:: Task instructions ::
Read the data and repeat all of it exactly.

:: Recorded information ::
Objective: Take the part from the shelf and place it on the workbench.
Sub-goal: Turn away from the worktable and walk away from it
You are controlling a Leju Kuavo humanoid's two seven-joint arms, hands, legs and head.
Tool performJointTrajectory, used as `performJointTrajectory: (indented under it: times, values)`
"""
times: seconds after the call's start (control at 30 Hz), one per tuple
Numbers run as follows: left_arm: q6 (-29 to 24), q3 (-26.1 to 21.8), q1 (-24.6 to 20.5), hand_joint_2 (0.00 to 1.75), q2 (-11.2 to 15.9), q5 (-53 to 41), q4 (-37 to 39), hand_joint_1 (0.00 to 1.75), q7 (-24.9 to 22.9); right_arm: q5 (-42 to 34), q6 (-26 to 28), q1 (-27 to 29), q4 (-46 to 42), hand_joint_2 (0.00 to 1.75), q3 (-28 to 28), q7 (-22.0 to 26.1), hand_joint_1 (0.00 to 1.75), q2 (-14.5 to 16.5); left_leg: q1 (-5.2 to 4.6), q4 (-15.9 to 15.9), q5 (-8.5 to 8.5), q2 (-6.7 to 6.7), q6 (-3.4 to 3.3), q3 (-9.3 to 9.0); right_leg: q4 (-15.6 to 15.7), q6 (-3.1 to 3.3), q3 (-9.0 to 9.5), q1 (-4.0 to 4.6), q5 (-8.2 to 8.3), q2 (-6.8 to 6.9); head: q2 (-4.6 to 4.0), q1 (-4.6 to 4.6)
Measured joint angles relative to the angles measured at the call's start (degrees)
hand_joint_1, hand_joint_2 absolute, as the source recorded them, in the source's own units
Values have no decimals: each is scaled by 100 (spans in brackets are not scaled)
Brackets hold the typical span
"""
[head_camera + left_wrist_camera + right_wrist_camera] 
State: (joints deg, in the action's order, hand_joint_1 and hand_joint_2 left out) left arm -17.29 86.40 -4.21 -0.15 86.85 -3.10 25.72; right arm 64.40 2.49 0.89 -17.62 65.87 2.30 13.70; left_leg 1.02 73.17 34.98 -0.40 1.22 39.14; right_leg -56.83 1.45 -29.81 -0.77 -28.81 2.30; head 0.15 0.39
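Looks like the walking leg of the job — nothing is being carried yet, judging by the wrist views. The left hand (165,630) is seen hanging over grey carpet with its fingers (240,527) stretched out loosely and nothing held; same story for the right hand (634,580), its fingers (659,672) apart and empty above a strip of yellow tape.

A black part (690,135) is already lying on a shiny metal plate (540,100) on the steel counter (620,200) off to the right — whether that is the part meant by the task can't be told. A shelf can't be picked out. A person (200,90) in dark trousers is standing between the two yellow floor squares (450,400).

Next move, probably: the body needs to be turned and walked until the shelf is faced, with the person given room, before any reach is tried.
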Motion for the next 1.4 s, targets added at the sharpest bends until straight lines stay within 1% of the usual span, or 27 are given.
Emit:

:: Solution for this task ::
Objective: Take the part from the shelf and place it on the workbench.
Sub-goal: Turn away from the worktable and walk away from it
You are controlling a Leju Kuavo humanoid's two seven-joint arms, hands, legs and head.
Tool performJointTrajectory, used as `performJointTrajectory: (indented under it: times, values)`
"""
times: seconds after the call's start (control at 30 Hz), one per tuple
Numbers run as follows: left_arm: q6 (-29 to 24), q3 (-26.1 to 21.8), q1 (-24.6 to 20.5), hand_joint_2 (0.00 to 1.75), q2 (-11.2 to 15.9), q5 (-53 to 41), q4 (-37 to 39), hand_joint_1 (0.00 to 1.75), q7 (-24.9 to 22.9); right_arm: q5 (-42 to 34), q6 (-26 to 28), q1 (-27 to 29), q4 (-46 to 42), hand_joint_2 (0.00 to 1.75), q3 (-28 to 28), q7 (-22.0 to 26.1), hand_joint_1 (0.00 to 1.75), q2 (-14.5 to 16.5); left_leg: q1 (-5.2 to 4.6), q4 (-15.9 to 15.9), q5 (-8.5 to 8.5), q2 (-6.7 to 6.7), q6 (-3.4 to 3.3), q3 (-9.3 to 9.0); right_leg: q4 (-15.6 to 15.7), q6 (-3.1 to 3.3), q3 (-9.0 to 9.5), q1 (-4.0 to 4.6), q5 (-8.2 to 8.3), q2 (-6.8 to 6.9); head: q2 (-4.6 to 4.0), q1 (-4.6 to 4.6)
Measured joint angles relative to the angles measured at the call's start (degrees)
hand_joint_1, hand_joint_2 absolute, as the source recorded them, in the source's own units
Values have no decimals: each is scaled by 100 (spans in brackets are not scaled)
Brackets hold the typical span
"""
[head_camera + left_wrist_camera + right_wrist_camera] 
State: (joints deg, in the action's order, hand_joint_1 and hand_joint_2 left out) left arm -17.29 86.40 -4.21 -0.15 86.85 -3.10 25.72; right arm 64.40 2.49 0.89 -17.62 65.87 2.30 13.70; left_leg 1.02 73.17 34.98 -0.40 1.22 39.14; right_leg -56.83 1.45 -29.81 -0.77 -28.81 2.30; head 0.15 0.39
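Looks like the walking leg of the job — nothing is being carried yet, judging by the wrist views. The left hand (165,630) is seen hanging over grey carpet with its fingers (240,527) stretched out loosely and nothing held; same story for the right hand (634,580), its fingers (659,672) apart and empty above a strip of yellow tape.

A black part (690,135) is already lying on a shiny metal plate (540,100) on the steel counter (620,200) off to the right — whether that is the part meant by the task can't be told. A shelf can't be picked out. A person (200,90) in dark trousers is standing between the two yellow floor squares (450,400).

Next move, probably: the body needs to be turned and walked until the shelf is faced, with the person given room, before any reach is tried.
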Motion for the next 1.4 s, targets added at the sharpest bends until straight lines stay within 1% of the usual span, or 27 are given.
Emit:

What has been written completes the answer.